Task to complete :: From the first line of the material to the line containing "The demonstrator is", inclusive, write out each line exactly, leaving out the pictures.

════════

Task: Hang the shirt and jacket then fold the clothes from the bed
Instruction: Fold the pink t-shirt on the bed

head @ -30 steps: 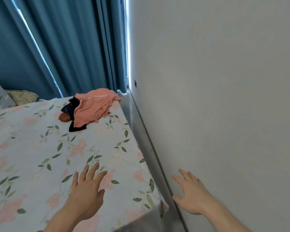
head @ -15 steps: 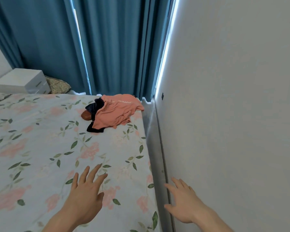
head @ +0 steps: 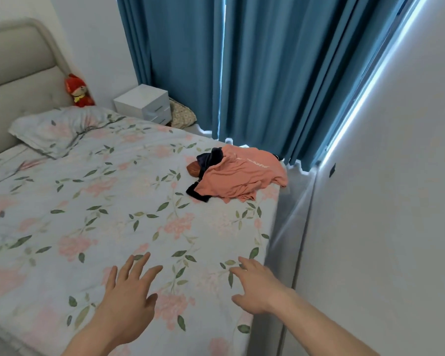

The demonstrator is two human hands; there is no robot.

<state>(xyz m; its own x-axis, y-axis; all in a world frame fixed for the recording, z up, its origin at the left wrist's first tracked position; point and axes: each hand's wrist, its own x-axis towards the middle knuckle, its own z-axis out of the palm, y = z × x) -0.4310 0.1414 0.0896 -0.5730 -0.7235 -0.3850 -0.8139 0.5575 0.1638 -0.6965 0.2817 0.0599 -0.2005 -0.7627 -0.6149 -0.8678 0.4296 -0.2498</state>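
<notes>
A small heap of clothes lies at the far right corner of the bed (head: 93, 201). On top is a crumpled salmon-pink shirt (head: 242, 176). A dark navy garment (head: 208, 160) and a bit of brown cloth (head: 193, 168) poke out from its left side. My left hand (head: 129, 299) hovers over the floral sheet near the front, fingers spread, holding nothing. My right hand (head: 257, 286) is beside it near the bed's right edge, also spread and empty. Both hands are well short of the heap.
A white wall (head: 383, 201) runs close along the bed's right side, leaving a narrow gap. Blue curtains (head: 254, 73) hang behind the heap. A pillow (head: 62, 129), padded headboard (head: 18, 80), red doll (head: 79, 91) and white drawer unit (head: 144, 104) are at the far left.
The view has swung left, bringing the headboard, pillow and doll into sight. My right hand has moved from the wall gap to over the bed's edge. Both hands stay spread and empty.
</notes>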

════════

Solution ::
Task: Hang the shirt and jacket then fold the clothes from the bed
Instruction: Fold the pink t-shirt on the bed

head @ -30 steps: 
head @ -15 steps: 
head @ +0 steps: 

The demonstrator is two human hands; there is no robot.

No additional answer text is required.